With different approaches (i.e. amination or ammoxidation), ammonia has been introduced in processes where glycerol is transformed [9], [10], [11]. Amino alcohols, amines, diamines and polyalkylenepolyamines are typical products [9]. These species together with those produced from glycerol conversion could lead to the formation of polymers bearing nitrogen atoms. For instance, polyamides have been previously obtained from amines and carboxylic acids using 3,4,5-trifluorophenylboronic acid as catalyst [12]. Oxazolines have been reported to spontaneously polymerise with α,β-unsaturated acids through a ring opening mechanism via a zwitterion [13]. Likewise, the spontaneous polymerisation of acrylamide has been claimed to occur in glycerol solution [14]. However, to the best of our knowledge, the formation of polymeric products has not been reported directly from glycerol in the presence of ammonia.

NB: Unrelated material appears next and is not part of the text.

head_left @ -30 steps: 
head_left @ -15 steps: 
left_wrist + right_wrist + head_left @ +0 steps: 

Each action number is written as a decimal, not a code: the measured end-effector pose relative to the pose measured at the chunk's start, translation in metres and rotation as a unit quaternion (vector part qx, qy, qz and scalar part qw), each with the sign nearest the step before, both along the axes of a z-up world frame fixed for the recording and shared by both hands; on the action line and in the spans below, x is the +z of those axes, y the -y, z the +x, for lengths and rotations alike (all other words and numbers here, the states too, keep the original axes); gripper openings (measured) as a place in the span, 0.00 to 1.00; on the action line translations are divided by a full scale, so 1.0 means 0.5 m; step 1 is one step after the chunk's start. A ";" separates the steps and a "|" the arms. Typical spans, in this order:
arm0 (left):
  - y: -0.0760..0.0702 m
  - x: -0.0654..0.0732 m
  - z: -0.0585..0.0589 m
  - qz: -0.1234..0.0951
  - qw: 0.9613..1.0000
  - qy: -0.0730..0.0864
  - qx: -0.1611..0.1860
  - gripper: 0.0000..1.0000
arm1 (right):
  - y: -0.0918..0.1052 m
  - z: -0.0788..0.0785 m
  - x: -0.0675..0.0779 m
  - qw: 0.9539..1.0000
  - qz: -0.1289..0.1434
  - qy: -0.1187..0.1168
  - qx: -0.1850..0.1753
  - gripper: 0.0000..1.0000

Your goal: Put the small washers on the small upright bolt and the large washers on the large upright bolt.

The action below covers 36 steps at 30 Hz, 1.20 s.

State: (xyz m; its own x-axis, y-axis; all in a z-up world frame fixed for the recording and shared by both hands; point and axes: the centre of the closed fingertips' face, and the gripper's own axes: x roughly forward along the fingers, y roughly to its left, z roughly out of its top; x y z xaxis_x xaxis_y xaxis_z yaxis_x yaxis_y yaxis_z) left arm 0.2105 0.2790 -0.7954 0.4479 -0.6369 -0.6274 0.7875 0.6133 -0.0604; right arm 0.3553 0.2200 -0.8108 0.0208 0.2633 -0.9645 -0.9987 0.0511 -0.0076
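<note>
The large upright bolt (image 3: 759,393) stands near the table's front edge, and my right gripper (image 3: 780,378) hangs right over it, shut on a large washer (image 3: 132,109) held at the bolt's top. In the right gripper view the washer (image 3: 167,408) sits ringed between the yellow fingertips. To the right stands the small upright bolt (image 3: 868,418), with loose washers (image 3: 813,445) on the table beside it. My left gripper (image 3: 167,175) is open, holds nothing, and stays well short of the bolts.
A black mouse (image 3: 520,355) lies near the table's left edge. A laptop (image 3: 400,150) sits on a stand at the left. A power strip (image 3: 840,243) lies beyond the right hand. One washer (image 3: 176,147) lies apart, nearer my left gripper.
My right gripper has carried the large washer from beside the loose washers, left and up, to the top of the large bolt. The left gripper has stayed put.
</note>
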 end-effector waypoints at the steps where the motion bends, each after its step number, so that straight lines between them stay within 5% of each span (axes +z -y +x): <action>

In the current study, primary laboratory data has been produced. This data includes a detailed characterisation of the product formed, which is of particular relevance due to the novel character of the work. Insights into the formation of the building blocks present in the polymeric mixture have been developed. From a chemical engineering point of view, information such as this is essential for understanding and optimising the process, which are necessary for commercial exploitation of the studied reaction. It is believed that this communication contributes towards shaping a glycerol value chain by reporting the one-pot synthesis of high value polymeric products at mild conditions over an alumina-supported iron catalyst.